### DESCRIPTION OF THE TASK
Report each line of the records below that holds the word "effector".

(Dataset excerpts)
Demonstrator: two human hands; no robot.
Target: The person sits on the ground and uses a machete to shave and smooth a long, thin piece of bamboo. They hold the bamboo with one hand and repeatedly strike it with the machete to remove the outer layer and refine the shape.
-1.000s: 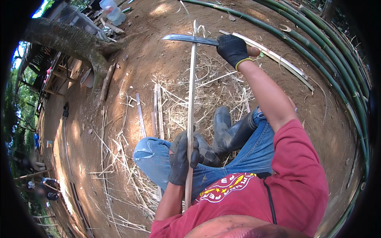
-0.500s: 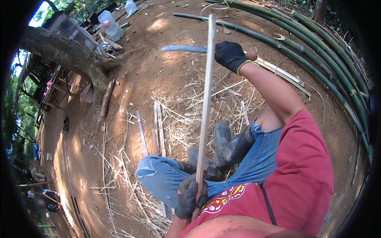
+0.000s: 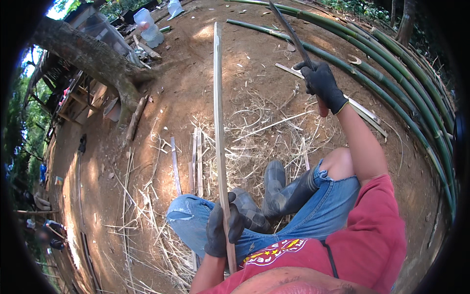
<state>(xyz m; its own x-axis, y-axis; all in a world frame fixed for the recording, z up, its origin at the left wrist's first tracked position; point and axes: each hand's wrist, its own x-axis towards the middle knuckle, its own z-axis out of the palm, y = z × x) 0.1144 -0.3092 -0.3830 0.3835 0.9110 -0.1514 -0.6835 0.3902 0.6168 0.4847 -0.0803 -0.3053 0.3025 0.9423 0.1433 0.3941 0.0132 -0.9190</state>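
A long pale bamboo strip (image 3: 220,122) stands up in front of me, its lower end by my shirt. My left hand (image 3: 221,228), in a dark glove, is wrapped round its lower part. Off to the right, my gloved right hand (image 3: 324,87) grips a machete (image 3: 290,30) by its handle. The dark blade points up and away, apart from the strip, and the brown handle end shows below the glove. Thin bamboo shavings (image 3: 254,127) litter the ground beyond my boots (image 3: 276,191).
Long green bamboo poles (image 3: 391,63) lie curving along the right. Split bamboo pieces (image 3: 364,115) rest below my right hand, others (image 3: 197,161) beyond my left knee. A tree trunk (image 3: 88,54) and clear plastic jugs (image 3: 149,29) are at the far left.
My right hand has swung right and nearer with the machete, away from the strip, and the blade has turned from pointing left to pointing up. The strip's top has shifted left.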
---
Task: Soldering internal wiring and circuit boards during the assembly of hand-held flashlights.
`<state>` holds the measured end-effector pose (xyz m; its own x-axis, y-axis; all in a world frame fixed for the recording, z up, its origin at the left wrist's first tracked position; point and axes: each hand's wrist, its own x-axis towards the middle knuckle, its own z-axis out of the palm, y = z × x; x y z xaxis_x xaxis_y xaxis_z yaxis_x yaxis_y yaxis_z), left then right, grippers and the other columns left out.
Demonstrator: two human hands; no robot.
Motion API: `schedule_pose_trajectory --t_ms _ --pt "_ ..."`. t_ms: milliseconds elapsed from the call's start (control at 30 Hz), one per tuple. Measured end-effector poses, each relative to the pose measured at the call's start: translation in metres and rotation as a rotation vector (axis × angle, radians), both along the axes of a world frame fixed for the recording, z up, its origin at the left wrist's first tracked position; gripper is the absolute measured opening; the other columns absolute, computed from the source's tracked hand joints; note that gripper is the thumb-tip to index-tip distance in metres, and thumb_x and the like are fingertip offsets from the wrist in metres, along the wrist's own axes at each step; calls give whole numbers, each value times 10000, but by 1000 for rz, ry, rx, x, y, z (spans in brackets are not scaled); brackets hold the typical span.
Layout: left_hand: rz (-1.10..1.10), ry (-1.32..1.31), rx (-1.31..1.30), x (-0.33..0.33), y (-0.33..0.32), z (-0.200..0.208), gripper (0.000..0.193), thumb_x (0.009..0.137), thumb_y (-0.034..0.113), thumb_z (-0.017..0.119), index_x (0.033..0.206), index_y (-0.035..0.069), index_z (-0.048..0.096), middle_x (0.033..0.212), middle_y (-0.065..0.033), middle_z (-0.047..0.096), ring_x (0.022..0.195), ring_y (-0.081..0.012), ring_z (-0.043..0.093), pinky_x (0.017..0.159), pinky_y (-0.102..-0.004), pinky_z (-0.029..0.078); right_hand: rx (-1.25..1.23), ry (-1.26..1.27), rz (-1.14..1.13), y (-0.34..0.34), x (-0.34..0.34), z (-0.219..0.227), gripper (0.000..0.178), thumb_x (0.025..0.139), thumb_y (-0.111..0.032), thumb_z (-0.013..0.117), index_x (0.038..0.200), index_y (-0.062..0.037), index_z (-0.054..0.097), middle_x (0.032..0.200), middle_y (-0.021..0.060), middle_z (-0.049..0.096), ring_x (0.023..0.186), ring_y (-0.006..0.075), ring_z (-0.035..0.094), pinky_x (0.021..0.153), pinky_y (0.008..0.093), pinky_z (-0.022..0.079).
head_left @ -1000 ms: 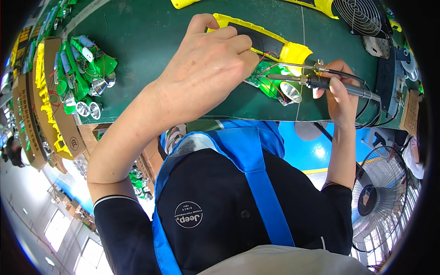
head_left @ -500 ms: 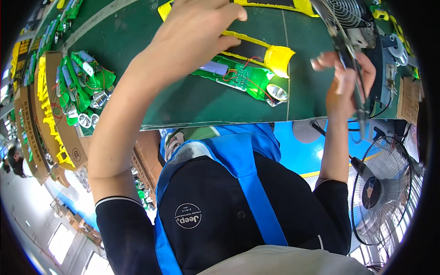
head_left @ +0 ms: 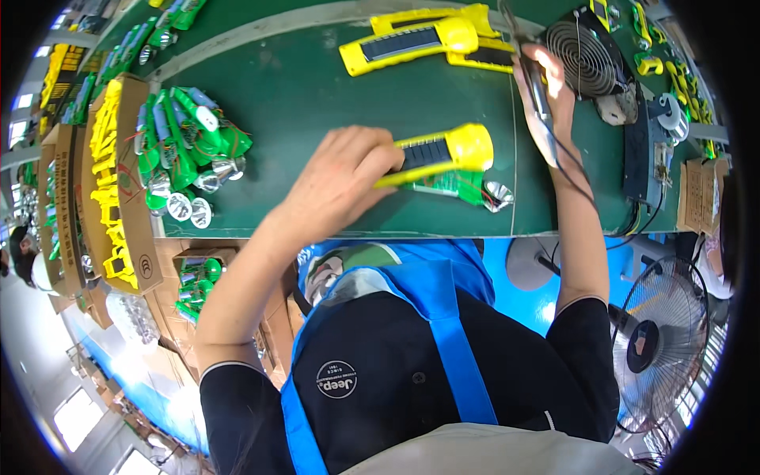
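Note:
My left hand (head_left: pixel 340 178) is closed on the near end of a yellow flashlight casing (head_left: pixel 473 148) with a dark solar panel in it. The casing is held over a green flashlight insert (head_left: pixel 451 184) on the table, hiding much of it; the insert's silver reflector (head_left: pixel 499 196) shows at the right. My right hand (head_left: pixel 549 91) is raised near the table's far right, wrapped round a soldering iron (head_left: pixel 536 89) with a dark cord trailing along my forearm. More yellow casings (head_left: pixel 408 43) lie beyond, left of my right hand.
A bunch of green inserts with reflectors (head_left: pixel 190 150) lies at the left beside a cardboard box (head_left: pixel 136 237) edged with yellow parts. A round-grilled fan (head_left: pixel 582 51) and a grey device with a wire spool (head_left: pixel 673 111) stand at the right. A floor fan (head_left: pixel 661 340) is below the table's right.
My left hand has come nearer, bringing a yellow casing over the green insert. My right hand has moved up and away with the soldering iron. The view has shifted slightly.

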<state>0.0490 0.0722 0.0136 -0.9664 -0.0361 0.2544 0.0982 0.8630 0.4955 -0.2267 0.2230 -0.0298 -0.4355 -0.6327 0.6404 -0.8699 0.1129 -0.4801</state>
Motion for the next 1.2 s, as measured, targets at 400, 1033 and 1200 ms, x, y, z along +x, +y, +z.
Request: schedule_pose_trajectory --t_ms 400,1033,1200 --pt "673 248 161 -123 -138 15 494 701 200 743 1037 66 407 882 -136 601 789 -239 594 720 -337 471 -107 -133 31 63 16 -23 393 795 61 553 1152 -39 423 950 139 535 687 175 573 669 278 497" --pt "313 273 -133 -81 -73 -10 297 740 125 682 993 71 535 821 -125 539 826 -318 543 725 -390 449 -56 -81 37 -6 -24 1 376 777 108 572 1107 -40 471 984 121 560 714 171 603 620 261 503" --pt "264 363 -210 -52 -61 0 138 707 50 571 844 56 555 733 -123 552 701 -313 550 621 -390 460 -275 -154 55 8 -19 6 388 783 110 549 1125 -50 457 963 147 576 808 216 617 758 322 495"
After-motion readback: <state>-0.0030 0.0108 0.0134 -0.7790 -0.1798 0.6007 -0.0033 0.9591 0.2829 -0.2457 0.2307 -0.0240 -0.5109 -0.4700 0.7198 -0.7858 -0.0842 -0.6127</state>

### SOLUTION TO THIS EXERCISE
`<state>` holds the measured end-effector pose (xyz m; its own x-axis, y-axis; all in a world frame fixed for the recording, z up, its origin at the left wrist's first tracked position; point and axes: each hand's wrist, its own x-axis towards the middle knuckle, its own z-axis out of the palm, y = z × x; x y z xaxis_x xaxis_y xaxis_z yaxis_x yaxis_y yaxis_z), left then right, grippers and the other columns left out.
Motion API: `schedule_pose_trajectory --t_ms _ --pt "_ ..."`. t_ms: milliseconds elapsed from the call's start (control at 30 Hz), one per tuple. Measured end-effector poses, each relative to the pose measured at the call's start: translation in metres and rotation as a rotation vector (axis × angle, radians), both along the axes of a world frame fixed for the recording, z up, its origin at the left wrist's first tracked position; gripper is the absolute measured opening; the other columns absolute, computed from the source's tracked hand joints; note that gripper is the thumb-tip to index-tip distance in metres, and thumb_x and the like are fingertip offsets from the wrist in metres, along the wrist's own axes at each step; calls give whole numbers, each value times 10000, but by 1000 for rz, ry, rx, x, y, z (spans in brackets are not scaled); brackets hold the typical span.

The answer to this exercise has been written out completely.